Goal of the exercise
For each line of the data below, copy it if it holds the word "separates".

Supplied records
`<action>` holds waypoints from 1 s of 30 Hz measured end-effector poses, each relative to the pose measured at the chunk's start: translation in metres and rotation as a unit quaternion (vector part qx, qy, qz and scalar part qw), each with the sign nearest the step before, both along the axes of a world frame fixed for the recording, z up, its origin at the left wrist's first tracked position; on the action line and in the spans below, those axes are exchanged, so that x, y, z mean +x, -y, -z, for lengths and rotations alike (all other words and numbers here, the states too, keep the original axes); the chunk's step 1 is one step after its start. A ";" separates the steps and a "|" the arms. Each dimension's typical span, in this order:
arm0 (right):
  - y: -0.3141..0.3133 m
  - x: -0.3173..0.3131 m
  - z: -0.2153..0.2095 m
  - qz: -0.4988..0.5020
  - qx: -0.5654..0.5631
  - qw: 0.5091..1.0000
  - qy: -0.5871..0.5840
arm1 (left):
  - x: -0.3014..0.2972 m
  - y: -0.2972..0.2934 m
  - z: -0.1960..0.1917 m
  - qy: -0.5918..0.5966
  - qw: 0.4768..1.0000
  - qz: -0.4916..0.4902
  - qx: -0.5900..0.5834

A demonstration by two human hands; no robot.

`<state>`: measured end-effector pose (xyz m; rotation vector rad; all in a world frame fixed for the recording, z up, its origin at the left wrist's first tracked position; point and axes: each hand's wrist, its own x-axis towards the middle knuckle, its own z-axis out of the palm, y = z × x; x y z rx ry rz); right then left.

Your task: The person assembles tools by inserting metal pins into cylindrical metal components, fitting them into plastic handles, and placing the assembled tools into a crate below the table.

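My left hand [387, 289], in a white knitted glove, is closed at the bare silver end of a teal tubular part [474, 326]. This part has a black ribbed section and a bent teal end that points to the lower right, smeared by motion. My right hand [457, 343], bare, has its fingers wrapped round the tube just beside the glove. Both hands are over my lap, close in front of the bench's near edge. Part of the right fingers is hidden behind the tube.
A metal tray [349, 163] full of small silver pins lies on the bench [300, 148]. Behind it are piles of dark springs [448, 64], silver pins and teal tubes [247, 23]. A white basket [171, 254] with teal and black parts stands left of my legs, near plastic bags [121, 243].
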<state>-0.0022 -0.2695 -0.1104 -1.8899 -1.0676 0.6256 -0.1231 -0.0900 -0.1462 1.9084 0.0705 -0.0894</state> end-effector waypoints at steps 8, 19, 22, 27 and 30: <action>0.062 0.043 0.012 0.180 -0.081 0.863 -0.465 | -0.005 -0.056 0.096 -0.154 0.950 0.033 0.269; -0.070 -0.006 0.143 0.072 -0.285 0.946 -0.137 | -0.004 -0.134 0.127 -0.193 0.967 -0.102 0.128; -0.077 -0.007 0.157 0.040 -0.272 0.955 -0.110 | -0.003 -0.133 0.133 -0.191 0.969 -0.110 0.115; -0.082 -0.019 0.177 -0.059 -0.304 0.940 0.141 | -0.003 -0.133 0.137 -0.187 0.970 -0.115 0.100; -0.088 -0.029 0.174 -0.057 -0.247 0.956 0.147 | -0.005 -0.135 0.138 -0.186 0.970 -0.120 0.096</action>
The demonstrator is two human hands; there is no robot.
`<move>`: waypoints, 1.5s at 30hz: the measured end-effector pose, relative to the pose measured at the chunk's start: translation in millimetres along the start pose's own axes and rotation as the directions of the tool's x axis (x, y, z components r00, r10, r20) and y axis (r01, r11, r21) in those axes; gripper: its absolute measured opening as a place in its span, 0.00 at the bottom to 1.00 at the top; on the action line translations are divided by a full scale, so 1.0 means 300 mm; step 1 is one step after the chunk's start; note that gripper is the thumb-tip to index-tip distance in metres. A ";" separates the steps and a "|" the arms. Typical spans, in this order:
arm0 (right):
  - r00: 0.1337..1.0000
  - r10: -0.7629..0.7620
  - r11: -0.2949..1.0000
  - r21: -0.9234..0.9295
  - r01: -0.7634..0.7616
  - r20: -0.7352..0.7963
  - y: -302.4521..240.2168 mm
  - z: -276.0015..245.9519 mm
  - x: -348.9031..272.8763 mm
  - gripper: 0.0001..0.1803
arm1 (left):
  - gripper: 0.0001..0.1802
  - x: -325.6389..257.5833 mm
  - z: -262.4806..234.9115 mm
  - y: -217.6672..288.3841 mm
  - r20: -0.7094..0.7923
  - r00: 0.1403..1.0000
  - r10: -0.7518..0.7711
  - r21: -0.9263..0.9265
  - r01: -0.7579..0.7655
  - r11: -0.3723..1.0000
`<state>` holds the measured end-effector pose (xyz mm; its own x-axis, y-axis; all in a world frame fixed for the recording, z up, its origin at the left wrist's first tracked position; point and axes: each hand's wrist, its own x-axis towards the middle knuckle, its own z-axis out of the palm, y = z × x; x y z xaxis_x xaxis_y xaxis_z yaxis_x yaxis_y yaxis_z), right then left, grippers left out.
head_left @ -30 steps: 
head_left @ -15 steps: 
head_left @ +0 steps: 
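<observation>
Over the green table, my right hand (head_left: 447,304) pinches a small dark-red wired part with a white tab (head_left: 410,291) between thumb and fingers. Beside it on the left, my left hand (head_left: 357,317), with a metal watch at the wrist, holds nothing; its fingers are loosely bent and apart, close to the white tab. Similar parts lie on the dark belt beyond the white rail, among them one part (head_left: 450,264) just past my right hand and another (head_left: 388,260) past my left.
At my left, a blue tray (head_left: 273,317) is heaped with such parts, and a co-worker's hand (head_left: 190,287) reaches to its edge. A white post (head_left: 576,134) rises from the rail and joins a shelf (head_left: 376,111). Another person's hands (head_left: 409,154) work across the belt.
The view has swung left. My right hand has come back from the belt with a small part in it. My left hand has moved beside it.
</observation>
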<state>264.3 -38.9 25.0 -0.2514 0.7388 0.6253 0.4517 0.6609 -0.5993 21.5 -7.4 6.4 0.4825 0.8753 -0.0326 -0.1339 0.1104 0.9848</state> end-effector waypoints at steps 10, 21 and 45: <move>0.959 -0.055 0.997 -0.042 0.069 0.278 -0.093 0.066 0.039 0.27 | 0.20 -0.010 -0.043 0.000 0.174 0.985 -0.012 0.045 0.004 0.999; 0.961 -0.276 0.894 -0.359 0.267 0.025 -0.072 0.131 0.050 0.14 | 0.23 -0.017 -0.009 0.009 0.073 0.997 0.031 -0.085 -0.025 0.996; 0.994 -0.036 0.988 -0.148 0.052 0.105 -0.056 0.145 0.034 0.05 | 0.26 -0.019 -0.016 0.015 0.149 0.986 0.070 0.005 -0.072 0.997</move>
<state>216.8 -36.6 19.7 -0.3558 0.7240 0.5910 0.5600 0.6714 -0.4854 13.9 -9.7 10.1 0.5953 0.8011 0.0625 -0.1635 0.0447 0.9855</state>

Response below
`<action>` holds waypoints from 1 s of 30 Hz measured end-effector poses, each relative to the pose measured at the chunk's start: translation in metres and rotation as a unit quaternion (vector part qx, qy, qz and scalar part qw), each with the sign nearest the step before, both along the axes of a world frame fixed for the recording, z up, its origin at the left wrist's first tracked position; on the action line and in the spans below, those axes are exchanged, so that x, y, z mean +x, -y, -z, for lengths and rotations alike (all other words and numbers here, the states too, keep the original axes); the chunk's step 1 is one step after its start. A ";" separates the steps and a "|" the arms. Each dimension's typical span, in this order:
`<move>`: waypoints, 1.5s at 30hz: the measured end-effector pose, relative to the pose measured at the chunk's start: translation in millimetres along the start pose's own axes and rotation as the directions of the tool's x axis (x, y, z components r00, r10, r20) and y axis (r01, r11, r21) in those axes; gripper: its absolute measured opening as a place in its span, 0.00 at the bottom to 1.00 at the top; on the action line translations are divided by a full scale, so 1.0 means 300 mm; step 1 is one step after the chunk's start; note that gripper is the thumb-tip to index-tip distance in metres. A ";" separates the steps and a "|" the arms. Typical spans, in this order:

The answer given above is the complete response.